Hehai Lin
Hehai Lin is an incoming PhD student at The Hong Kong University of Science and Technology (Guangzhou). Before that, he received his Bachelor degree in the School of Artificial Intelligence from Sun Yat-sen University, supervised by Prof. Zhenhui Peng and Prof. Xiaobin Chang. He also works closely with Prof. Wenya Wang in the College of Computing and Data Science, Nanyang Technological University. His current research interests include Multimodal learning and reasoning, especially the self-evolve ability of Large vision-language models (LVLMs).
Sun Yat-sen University
B.S. in Artificial Intelligence Sep. 2020 - Jun. 2024
Nanyang Technological University
Research Assistant (Supervisor is Wenya Wang) Jun. 2024 - Nov. 2024
Hehai Lin, Hui Liu, Shilei Cao, Haoliang Li, Wenya Wang
Under review 2024
Numerous multimodal misinformation benchmarks exhibit bias toward specific modalities, allowing detectors to make predictions based solely on one modality. Training detectors on such datasets can significantly degrade performance in real-world applications. While previous research has quantified modality bias at the dataset level or manually identified spurious correlations between modalities and labels, these approaches lack meaningful insights at the sample level and struggle to scale to the vast amount of online information. In this paper, we investigate the design for automatically recognizing modality bias at the sample level. Specifically, we introduce three views, namely modality benefit, modality flow, and modality causal effect, to quantify samples’ modality contribution based on different theories. To verify their effectiveness and discover the pattern of bias, we conduct a human evaluation on two benchmarks Fakeddit and MMFakeBench, and compare the performance of each view and their ensemble multi-view analysis. The experimental result indicates that multi-view analysis yields the highest performance and is aligned with human judgment in most samples. We further discuss the sensitivity and consistency of each view.
Jiayi He*, Hehai Lin*, Qingyun Wang, Yi Fung, Heng Ji
Under review 2024
While Vision-Language Models (VLMs) have shown remarkable abilities in visual and language reasoning tasks, they invariably generate flawed responses. Self-correction that instructs models to refine their outputs presents a promising solution to this issue. Previous studies have mainly concentrated on Large Language Models (LLMs), while the self-correction abilities of VLMs, particularly concerning both visual and linguistic information, remain largely unexamined. This study investigates the self-correction capabilities of VLMs during both inference and fine-tuning stages. We introduce a Self-Correction Learning (SCL) approach that enables VLMs to learn from their self-generated self-correction data through Direct Preference Optimization (DPO) without relying on external feedback, facilitating self-improvement.
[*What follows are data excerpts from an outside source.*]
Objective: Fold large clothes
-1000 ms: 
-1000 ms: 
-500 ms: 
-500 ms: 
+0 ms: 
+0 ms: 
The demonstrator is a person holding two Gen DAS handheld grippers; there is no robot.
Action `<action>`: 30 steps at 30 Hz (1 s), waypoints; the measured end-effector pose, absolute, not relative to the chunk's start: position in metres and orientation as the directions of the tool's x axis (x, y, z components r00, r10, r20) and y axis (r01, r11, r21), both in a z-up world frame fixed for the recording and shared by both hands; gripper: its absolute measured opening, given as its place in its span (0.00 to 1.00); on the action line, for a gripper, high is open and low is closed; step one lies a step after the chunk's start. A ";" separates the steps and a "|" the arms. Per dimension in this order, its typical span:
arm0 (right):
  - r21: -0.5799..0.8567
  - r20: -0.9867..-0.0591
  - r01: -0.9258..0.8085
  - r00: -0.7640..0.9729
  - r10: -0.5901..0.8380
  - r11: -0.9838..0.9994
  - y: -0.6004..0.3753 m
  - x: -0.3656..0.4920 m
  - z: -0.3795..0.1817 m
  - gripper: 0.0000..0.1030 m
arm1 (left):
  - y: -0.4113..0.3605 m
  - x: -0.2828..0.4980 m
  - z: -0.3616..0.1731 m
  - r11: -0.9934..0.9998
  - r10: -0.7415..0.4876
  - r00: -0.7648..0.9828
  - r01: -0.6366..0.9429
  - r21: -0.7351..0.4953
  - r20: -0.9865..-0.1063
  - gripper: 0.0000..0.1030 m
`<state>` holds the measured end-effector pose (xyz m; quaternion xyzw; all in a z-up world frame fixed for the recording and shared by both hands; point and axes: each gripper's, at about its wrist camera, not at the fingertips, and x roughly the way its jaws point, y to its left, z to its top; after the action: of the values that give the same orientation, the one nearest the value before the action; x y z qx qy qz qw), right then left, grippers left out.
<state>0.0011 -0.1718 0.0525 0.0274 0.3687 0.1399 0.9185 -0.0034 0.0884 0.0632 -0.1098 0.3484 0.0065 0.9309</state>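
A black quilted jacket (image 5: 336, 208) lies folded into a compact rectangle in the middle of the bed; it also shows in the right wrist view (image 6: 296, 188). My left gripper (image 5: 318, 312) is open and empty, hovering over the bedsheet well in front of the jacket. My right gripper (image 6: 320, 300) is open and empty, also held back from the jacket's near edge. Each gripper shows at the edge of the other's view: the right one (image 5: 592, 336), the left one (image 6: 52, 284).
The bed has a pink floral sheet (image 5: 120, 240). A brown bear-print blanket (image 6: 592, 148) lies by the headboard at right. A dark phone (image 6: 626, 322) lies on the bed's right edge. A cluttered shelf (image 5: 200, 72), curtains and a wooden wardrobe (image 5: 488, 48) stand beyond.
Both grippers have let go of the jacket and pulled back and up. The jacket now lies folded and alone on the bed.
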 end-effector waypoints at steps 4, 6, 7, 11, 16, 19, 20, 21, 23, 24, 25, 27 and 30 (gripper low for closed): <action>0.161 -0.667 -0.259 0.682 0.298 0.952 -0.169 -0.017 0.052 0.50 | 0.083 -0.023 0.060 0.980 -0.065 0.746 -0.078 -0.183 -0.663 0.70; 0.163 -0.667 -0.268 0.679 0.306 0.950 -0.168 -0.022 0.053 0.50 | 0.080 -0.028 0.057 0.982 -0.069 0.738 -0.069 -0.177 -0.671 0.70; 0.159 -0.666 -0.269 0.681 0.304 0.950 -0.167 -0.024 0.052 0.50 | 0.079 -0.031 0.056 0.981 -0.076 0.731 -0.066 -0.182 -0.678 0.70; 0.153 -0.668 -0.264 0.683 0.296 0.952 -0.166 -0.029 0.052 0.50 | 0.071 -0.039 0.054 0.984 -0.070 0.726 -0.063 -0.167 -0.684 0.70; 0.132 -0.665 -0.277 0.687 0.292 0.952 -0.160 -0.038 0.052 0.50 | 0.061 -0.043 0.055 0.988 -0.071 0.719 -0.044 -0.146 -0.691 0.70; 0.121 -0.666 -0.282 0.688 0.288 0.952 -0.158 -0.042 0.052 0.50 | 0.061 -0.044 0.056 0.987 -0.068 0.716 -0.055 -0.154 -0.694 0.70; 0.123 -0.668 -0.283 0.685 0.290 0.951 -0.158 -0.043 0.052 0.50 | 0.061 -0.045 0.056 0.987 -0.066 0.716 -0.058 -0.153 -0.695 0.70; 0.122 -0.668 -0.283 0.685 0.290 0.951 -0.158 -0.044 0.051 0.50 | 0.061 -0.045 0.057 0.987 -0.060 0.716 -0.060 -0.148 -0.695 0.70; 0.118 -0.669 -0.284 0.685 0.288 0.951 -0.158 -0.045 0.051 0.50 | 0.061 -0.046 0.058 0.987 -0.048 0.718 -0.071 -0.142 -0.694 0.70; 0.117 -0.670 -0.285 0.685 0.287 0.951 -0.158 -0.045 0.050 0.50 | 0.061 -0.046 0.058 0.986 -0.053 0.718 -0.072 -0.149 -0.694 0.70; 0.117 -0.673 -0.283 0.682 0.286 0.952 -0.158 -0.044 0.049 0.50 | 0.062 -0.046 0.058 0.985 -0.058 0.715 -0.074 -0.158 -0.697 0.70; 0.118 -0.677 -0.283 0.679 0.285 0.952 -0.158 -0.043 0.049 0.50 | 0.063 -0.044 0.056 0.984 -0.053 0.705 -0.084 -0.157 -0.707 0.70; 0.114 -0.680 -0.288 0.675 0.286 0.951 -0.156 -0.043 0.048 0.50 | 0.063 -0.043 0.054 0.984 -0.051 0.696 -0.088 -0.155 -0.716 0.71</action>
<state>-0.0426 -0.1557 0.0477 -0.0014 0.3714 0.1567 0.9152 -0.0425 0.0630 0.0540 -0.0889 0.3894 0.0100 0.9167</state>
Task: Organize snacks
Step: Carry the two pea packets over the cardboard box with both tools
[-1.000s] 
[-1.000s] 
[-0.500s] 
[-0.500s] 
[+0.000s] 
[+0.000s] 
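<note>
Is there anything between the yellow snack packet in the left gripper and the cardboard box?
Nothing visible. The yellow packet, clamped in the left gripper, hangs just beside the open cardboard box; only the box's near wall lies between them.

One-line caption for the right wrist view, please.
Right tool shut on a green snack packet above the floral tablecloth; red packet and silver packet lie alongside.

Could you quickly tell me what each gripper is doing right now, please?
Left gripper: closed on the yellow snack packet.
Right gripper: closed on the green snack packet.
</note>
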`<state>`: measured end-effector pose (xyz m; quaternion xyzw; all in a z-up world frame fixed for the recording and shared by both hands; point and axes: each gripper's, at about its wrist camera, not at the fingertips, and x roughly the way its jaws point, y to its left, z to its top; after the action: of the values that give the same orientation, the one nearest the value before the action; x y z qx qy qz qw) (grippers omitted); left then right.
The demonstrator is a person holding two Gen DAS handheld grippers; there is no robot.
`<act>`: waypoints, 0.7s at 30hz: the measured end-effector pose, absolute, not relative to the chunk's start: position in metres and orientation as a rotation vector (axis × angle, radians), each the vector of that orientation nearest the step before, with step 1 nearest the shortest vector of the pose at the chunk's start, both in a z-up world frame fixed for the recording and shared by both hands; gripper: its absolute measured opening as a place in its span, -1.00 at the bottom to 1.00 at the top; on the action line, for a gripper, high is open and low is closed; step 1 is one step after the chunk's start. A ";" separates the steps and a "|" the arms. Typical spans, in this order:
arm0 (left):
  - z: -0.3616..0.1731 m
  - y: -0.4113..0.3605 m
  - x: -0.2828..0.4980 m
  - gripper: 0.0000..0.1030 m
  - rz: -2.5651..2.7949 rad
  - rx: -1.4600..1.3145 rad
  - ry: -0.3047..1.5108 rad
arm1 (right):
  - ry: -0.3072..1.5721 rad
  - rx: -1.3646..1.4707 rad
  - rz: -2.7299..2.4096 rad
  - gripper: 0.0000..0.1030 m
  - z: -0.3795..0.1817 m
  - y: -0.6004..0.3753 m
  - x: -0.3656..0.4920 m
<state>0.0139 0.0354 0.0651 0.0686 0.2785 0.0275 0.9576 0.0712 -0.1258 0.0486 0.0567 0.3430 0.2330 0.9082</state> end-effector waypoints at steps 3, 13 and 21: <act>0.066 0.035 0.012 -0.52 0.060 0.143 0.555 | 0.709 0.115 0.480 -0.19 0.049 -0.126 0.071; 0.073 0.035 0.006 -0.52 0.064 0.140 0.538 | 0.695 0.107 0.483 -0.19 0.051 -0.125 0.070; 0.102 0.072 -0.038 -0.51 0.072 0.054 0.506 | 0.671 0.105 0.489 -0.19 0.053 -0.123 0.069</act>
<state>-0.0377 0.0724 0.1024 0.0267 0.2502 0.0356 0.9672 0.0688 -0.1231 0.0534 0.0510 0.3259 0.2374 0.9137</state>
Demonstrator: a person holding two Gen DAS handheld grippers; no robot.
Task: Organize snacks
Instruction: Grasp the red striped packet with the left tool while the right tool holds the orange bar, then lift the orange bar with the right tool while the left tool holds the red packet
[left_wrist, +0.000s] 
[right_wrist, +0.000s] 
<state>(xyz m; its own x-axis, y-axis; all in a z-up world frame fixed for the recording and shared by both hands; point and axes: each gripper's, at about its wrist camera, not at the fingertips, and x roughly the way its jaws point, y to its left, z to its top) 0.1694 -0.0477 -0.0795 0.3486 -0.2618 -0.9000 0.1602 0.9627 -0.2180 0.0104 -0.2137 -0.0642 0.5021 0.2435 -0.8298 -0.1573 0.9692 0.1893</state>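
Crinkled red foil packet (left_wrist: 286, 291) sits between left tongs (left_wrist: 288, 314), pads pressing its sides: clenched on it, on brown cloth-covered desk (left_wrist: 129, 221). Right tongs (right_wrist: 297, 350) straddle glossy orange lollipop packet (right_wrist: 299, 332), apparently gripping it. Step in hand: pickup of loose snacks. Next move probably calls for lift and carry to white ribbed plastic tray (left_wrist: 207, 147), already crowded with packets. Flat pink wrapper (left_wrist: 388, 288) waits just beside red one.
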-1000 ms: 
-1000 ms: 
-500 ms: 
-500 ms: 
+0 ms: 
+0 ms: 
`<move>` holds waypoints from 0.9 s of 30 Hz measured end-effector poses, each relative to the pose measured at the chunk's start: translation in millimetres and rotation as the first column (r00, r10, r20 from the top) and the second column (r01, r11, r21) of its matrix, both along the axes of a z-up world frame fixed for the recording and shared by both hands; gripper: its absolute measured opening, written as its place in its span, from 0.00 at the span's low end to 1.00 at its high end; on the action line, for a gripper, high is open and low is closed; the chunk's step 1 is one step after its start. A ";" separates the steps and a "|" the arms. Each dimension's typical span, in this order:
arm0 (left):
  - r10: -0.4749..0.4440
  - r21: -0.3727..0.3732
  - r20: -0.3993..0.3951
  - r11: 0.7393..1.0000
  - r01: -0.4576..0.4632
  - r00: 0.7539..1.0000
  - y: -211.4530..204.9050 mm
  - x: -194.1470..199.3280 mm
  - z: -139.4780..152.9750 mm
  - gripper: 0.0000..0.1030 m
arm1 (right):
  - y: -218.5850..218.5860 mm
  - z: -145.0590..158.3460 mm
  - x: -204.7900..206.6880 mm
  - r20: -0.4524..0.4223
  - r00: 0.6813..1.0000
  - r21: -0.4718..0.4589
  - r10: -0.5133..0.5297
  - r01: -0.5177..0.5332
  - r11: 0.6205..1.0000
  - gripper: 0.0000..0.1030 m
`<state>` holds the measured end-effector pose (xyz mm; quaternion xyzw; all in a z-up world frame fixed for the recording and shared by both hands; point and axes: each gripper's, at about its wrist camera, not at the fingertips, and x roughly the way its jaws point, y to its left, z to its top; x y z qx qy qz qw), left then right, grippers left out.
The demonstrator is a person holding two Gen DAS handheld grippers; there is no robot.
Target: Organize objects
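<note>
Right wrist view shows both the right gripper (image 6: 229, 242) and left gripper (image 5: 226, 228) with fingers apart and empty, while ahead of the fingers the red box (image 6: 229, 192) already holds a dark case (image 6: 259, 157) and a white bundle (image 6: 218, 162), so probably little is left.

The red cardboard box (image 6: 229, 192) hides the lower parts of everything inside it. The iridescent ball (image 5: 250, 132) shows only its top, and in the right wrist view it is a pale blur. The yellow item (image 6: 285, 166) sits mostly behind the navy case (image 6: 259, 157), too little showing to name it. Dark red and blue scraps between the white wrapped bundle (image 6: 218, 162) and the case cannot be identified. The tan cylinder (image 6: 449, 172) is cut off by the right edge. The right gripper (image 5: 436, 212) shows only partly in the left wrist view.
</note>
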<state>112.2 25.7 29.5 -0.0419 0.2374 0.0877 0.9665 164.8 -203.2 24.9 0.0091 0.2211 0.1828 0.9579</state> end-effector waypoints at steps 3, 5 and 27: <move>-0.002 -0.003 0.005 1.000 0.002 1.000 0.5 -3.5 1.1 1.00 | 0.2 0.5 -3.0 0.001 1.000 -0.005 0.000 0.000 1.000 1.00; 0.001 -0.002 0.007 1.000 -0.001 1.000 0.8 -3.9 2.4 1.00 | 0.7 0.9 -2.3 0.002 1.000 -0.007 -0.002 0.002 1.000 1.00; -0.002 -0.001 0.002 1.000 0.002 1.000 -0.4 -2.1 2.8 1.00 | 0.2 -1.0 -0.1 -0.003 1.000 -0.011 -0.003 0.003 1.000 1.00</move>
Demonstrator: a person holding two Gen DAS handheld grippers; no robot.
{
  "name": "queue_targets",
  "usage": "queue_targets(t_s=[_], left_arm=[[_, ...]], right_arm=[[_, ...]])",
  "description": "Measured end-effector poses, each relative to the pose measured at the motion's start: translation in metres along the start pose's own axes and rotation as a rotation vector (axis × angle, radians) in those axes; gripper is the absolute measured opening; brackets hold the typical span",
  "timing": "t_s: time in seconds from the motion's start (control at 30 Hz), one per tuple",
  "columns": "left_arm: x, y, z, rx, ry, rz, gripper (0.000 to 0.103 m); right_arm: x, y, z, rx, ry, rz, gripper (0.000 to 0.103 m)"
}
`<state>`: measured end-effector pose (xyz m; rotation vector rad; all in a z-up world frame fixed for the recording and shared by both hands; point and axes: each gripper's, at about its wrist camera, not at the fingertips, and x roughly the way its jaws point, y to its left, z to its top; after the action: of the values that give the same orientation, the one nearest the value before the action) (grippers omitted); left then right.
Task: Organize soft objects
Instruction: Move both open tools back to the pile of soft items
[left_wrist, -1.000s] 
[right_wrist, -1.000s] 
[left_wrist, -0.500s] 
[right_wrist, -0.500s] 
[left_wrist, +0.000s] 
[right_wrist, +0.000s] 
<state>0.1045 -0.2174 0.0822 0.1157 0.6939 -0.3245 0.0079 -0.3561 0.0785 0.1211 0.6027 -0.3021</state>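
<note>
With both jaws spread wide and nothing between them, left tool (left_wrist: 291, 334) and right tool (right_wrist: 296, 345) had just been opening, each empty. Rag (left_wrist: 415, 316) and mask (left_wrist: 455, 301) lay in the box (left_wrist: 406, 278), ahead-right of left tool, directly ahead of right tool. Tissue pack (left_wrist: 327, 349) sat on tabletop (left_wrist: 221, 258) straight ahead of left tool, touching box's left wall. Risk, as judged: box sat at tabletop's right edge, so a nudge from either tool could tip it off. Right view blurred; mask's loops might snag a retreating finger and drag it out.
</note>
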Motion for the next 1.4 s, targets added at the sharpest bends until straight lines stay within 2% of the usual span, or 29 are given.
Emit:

Specifically, we collect preferred and disfavored samples based on the correctness of initial and refined responses, which are obtained by two-turn self-correction with VLMs during the inference stage. Experimental results demonstrate that although VLMs struggle to self-correct effectively during iterative inference without additional fine-tuning and external feedback, they can enhance their performance and avoid previous mistakes through preference fine-tuning when their self-generated self-correction data are categorized into preferred and disfavored samples. This study emphasizes that self-correction is not merely a refinement process; rather, it should enhance the reasoning abilities of models through additional training, enabling them to generate high-quality responses directly without further refinement.